Tuesday, February 25, 2014

It's Only a Car

I need to get rid of my car.

This is not a surprise. By the time I left Maine I had already stopped driving at night if I could help it, and the availability of public transportation was a major reason for moving back to the big city. I love public transportation. Last Friday I took the Metro, cabs, and a shuttle bus to get all over the city, as my car sat unused on the lowest floor of an underground garage. I go days without even thinking about my car, though I'm still paying to insure it and it costs me $100/month to park it. Giving up the car should be a no-brainer.

So why isn't it? Why can't I even talk about getting rid of my car without starting to cry?

Foolishly, I thought I'd skipped my midlife crisis, or had it early by running off to Los Angeles in 1999, and then to Maine in 2004. I was always precocious that way, and congratulated myself that I did not need to have a midlife crisis, as I had never envisioned my life in terms of the goals that other people work toward (spouse, children, career, home-ownership, etc.), and therefore felt no corresponding anticlimax. I had gone from one career to another without any plans at all, I told myself. As long as I stay healthy I'll never have to retire, and I've never kept score the way most people do anyway. Yay me!

But here it is, and here I am, and here is this car, the last car I'll ever own, my own personal memento mori.

It's kind of stupid that the car is what's brought me here, because I never even wanted to drive. My Grandmother McLaughlin never learned how, which has become something of a family legend. I mean, she was a 20th-century woman; she died (much too young) in 1971.  I never got the chance to ask my mother, but would like to ask my aunt and uncles exactly how that worked. Even with deliveries, wouldn't she have been trapped at home? Or was she agoraphobic (one of several tendencies that run down multiple branches of my family)?

I wasn't agoraphobic, nor am I. I just didn't want to drive, and when I was 15, it seemed absurd that anyone would expect me to. It still seems absurd that we ask 15-year-olds to manage control of a multi-ton moving object. Sixteen is a ridiculously young age for a driver's license, and most American drivers (including me) get their licenses with the bare minimum of physical and mental skills required to operate an extremely dangerous piece of machinery. I was not, am not, a skillful driver. I have managed not to cause anyone personal injury. That's not a high standard.

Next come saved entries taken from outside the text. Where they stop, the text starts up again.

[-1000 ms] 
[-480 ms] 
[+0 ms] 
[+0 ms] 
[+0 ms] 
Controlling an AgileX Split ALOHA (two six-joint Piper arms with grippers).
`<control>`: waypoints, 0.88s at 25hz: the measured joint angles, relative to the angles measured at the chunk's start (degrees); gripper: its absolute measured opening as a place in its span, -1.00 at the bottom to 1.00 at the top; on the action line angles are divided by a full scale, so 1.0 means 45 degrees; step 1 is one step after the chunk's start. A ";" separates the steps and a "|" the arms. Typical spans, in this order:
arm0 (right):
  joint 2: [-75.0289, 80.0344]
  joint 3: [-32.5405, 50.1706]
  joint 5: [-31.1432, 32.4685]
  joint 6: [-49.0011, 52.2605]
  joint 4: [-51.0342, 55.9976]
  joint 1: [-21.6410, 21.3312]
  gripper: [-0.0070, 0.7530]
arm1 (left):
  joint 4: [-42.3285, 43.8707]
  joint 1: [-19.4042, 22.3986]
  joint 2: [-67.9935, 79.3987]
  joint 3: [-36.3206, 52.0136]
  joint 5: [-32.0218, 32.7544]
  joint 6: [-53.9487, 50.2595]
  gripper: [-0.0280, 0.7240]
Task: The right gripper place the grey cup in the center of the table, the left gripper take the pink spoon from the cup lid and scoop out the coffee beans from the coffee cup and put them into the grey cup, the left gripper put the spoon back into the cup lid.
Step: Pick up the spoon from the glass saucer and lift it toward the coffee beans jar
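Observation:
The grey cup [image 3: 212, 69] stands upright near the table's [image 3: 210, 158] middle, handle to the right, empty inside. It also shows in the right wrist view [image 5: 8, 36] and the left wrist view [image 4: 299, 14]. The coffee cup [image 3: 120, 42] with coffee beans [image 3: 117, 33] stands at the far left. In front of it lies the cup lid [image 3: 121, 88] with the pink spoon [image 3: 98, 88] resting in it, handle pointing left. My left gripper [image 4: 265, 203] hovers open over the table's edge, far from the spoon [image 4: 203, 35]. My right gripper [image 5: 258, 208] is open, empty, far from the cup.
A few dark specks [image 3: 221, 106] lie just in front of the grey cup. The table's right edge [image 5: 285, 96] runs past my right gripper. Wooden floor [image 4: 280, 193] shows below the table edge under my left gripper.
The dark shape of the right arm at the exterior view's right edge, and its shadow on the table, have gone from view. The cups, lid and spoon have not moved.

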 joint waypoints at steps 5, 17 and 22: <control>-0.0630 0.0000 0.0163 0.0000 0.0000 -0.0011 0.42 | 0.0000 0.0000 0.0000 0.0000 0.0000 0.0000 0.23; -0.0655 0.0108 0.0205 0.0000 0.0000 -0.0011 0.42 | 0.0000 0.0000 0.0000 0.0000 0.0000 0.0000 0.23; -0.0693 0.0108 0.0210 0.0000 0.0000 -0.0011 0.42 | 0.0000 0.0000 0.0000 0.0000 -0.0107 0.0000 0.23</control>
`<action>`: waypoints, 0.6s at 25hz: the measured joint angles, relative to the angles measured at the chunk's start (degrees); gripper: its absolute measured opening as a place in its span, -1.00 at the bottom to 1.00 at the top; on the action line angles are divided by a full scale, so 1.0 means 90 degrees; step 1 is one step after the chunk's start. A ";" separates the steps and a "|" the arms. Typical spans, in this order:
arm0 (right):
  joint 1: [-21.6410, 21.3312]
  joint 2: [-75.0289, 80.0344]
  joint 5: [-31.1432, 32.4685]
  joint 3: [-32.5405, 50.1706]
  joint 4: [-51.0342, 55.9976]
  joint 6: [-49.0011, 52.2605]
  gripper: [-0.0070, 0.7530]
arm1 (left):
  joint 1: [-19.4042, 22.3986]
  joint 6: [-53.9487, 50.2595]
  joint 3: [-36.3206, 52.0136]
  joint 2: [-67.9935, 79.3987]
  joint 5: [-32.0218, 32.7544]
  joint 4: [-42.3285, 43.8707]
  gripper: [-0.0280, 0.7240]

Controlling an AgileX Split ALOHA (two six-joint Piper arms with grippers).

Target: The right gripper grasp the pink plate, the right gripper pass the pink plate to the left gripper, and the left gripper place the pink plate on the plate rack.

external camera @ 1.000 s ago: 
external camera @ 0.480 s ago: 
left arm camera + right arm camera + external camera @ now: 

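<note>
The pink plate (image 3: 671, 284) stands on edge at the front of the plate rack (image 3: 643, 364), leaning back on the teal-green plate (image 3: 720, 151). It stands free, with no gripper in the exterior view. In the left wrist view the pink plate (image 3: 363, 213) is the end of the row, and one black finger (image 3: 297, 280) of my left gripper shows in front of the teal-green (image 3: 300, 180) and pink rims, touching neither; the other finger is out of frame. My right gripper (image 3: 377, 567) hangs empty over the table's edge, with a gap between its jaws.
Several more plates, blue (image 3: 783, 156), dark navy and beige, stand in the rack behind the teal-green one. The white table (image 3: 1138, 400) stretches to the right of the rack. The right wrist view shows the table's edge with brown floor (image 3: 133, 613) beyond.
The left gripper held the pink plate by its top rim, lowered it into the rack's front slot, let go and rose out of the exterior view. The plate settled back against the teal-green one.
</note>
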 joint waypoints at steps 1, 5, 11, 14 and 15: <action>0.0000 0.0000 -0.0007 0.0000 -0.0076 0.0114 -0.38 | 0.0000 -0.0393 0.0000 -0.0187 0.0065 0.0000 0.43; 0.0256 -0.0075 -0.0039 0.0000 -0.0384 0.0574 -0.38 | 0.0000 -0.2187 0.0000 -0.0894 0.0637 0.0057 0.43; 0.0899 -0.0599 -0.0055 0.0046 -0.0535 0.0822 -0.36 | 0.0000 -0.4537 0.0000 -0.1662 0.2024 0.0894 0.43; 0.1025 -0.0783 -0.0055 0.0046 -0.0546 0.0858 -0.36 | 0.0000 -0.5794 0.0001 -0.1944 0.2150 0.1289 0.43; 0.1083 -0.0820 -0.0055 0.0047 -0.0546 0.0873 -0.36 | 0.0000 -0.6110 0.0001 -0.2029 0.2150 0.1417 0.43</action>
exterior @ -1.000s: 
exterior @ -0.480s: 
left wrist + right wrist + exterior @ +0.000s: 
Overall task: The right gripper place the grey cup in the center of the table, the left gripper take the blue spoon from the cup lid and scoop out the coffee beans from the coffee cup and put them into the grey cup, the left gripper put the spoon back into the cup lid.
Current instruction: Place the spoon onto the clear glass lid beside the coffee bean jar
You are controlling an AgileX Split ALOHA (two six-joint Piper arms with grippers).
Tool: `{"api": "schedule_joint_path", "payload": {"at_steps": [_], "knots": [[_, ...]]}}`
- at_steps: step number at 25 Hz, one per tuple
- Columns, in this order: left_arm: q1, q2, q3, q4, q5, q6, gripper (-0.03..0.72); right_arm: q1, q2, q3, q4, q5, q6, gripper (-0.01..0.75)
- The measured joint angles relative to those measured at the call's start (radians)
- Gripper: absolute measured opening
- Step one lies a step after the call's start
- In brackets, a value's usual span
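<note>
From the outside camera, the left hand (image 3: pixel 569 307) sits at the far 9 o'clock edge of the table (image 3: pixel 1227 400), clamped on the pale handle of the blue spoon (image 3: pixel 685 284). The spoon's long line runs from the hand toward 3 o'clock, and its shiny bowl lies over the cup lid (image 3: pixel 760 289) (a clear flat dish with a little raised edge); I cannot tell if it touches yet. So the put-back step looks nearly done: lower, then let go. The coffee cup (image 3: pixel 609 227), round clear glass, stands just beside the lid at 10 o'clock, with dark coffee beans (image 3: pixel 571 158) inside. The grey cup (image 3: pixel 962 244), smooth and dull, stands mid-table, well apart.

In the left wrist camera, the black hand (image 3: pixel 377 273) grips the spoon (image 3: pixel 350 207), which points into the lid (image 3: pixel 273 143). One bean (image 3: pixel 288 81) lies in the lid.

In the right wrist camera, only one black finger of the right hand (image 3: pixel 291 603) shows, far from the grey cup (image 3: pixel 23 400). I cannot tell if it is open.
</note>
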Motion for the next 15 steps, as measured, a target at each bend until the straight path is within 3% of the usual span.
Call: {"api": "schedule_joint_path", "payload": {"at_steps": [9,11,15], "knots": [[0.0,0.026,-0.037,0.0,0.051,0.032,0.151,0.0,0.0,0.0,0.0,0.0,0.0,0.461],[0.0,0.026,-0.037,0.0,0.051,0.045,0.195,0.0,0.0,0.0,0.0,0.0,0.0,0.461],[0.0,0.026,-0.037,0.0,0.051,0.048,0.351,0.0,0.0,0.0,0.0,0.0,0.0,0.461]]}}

My first car was an impulse buy, in my mid-20s. I was living in the outer suburbs, and needed a car. A friend in the Foreign Service had a colleague who was leaving the country and needed to sell her car cheap. I got what I paid for: a 10-year-old brown Mercury Lynx that had never been maintained and died on the street about three weeks after I acquired it.

My next car was a new car, and heavy with symbolism. It was a Saturn, the union-built model from Tennessee that was supposed to save the American car industry. I bought a four-door sedan, because I was dating someone I thought I might marry, and it seemed practical to buy a car that would eventually accommodate a car seat. The relationship ended within weeks of my buying the car; although breaking up wasn't my idea, in retrospect I think the car showed me that I didn't need him. That car lasted seven years — longer, or at least more stable, than any romantic relationship I've had — and took me across the country to Los Angeles, where I sold it to a friend because everyone knows you can't drive a stick shift in L.A.

The current car, the Blueberrymobile, was purchased new in Santa Monica after a legitimate, well-reasoned search (assisted by my cousins Sheila and Moira). The travails and triumphs of that car are well-known to longtime readers of this blog. Suffice to say that although I have not always been the most responsible owner, the car has gotten me from West to East, from North to South, and has earned a good long rest.

The car is just a car. But it's also my personal history, my independence, and my optimism. Giving it up means acknowledging that I will, in the foreseeable future, become less mobile, less independent, less free and eventually dead. This is not a tragedy; this is life. I've been extraordinarily lucky to have everything I've had for as long as I've had it — and most of all I want the dignity of not being the last to know I need to get off the road.

So: For Sale. 2000 VW Beetle, approximately 156,000 miles, one owner. Any reasonable offer considered.